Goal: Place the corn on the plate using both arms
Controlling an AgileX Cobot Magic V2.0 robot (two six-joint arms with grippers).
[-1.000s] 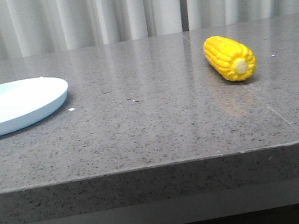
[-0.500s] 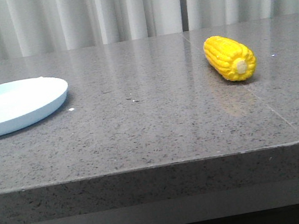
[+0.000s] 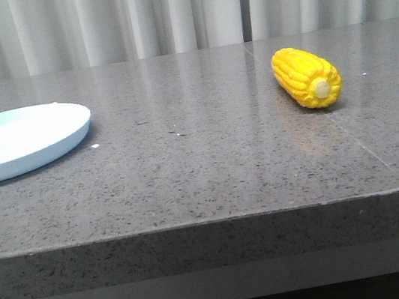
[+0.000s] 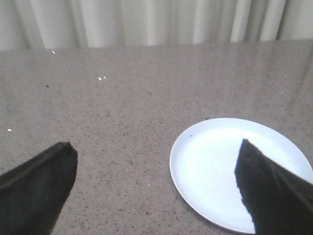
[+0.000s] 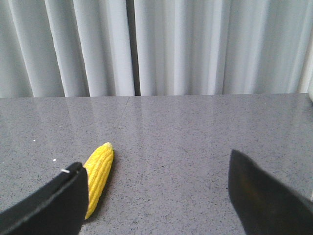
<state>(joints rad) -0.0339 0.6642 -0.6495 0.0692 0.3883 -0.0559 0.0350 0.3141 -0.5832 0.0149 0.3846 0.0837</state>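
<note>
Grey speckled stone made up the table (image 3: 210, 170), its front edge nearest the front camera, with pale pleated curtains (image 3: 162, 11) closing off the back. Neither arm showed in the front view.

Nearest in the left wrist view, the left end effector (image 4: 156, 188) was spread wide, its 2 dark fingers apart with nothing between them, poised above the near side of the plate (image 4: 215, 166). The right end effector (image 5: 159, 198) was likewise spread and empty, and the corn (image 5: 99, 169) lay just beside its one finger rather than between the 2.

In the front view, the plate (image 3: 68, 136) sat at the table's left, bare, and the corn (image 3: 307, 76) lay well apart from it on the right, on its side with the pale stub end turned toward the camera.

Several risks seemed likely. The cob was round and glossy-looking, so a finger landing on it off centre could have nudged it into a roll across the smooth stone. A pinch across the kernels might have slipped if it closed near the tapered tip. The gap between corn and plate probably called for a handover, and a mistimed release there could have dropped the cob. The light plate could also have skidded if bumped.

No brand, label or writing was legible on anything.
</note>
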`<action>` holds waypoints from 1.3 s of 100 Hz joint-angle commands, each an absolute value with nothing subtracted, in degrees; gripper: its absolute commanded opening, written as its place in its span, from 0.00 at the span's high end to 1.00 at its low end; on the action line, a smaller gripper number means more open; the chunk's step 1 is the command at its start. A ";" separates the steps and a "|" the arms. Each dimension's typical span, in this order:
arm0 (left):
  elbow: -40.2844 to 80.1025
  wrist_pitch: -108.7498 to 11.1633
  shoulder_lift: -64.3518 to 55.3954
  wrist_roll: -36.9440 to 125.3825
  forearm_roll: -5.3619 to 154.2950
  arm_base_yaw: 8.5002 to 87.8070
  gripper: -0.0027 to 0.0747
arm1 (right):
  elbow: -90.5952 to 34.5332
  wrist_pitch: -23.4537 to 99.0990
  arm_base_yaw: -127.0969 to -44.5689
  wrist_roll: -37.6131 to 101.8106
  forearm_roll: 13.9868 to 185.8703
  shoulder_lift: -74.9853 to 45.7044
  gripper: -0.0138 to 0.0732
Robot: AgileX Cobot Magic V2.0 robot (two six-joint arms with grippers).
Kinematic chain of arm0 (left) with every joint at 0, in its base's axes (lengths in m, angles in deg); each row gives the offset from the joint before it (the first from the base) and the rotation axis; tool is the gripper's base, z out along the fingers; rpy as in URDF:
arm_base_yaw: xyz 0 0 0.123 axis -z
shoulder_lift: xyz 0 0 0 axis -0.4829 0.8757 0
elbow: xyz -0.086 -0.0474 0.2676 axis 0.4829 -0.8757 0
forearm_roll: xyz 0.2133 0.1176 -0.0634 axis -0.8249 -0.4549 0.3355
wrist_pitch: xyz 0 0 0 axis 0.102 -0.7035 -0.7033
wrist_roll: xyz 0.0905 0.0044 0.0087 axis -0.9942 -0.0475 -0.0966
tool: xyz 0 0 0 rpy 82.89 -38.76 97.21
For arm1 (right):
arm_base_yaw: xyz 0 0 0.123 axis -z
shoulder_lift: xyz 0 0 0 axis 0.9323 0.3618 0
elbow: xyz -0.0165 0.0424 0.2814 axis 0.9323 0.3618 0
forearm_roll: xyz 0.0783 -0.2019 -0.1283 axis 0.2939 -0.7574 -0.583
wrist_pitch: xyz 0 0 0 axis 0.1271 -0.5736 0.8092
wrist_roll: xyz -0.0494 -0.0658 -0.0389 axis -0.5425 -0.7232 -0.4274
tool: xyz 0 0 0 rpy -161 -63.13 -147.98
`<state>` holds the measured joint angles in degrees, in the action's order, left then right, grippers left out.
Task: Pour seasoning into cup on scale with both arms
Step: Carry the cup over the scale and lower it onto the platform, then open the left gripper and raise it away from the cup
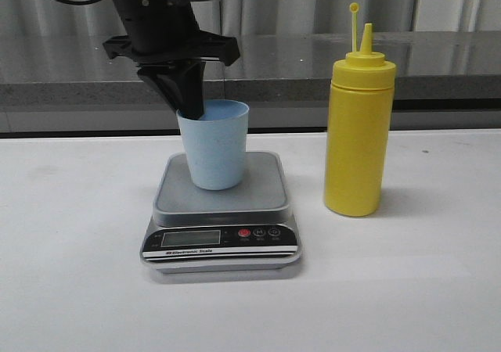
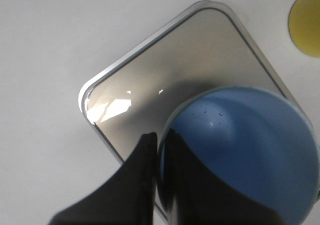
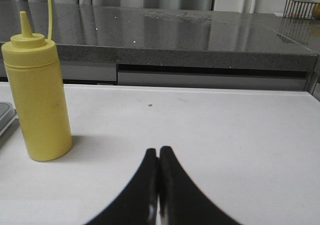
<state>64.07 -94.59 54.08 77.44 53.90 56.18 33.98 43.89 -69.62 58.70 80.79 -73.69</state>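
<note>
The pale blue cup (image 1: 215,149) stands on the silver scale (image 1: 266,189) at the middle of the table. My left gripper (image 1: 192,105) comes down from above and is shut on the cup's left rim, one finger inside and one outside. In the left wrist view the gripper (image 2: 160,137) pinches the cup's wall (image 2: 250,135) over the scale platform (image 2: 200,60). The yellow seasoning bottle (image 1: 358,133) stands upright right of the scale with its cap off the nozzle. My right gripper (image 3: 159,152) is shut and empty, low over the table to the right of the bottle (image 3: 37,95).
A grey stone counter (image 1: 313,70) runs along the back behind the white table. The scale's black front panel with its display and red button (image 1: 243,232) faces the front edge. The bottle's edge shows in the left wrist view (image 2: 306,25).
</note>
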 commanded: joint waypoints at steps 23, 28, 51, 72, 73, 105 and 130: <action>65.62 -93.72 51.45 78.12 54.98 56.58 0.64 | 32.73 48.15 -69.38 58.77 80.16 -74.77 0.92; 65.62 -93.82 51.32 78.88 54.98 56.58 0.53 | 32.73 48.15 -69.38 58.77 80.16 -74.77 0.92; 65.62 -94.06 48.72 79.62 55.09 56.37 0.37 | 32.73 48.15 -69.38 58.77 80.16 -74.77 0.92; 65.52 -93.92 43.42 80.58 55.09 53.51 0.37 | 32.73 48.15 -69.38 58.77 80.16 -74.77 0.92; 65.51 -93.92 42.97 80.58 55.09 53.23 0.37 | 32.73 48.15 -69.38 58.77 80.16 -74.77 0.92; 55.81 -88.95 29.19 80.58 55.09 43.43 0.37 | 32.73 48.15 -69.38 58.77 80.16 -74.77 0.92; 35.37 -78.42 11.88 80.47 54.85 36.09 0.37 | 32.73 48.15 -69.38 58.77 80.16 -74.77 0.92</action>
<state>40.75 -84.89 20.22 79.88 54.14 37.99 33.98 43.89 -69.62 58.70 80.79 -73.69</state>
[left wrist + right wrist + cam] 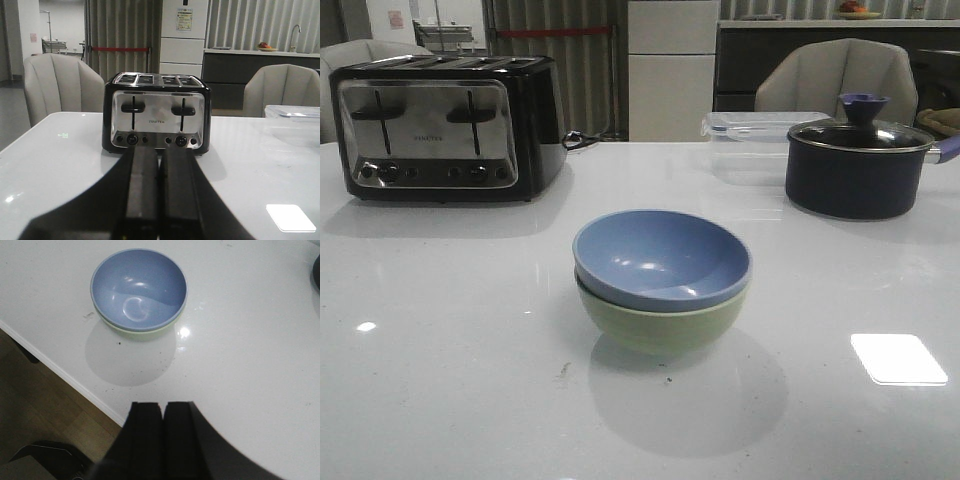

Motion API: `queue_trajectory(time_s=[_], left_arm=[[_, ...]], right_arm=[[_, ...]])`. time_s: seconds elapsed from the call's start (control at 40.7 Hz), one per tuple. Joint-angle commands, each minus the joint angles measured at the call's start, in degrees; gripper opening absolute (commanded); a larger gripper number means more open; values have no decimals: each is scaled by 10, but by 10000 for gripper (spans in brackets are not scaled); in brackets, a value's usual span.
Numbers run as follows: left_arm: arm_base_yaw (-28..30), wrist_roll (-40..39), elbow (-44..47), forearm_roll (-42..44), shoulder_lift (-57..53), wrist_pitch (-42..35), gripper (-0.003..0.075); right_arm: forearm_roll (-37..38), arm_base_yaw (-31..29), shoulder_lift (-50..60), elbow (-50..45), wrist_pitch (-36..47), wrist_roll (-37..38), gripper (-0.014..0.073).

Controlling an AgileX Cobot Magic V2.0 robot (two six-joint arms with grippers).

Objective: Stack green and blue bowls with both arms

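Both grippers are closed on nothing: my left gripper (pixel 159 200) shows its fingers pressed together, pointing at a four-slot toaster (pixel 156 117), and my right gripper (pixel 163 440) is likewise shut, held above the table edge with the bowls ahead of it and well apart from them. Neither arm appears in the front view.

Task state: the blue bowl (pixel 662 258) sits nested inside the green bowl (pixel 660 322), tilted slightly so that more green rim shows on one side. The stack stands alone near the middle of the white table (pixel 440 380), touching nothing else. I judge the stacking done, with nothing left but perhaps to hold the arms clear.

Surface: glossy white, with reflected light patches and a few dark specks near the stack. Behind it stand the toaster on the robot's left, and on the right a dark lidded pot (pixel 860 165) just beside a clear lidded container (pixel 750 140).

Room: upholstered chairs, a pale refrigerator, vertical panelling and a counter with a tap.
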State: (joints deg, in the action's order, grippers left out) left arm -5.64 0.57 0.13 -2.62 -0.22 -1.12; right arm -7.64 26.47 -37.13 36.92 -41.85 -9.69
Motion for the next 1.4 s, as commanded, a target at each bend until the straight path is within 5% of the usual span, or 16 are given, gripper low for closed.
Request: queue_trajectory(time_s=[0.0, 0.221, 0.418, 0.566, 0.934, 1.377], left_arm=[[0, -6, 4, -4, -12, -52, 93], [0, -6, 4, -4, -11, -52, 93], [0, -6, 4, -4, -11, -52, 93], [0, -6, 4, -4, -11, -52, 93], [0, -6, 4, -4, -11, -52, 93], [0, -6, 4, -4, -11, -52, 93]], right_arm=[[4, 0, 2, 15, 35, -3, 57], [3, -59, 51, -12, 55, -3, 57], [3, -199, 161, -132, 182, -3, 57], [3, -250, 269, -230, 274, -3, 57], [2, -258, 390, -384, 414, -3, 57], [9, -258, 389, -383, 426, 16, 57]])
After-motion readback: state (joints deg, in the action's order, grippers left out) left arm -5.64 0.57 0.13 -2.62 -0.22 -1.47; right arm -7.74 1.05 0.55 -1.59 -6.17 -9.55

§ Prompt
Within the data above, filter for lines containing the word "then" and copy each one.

§ Your response
`<state>` holds the measured joint angles in degrees, in the action's order, left then right, grippers left out.
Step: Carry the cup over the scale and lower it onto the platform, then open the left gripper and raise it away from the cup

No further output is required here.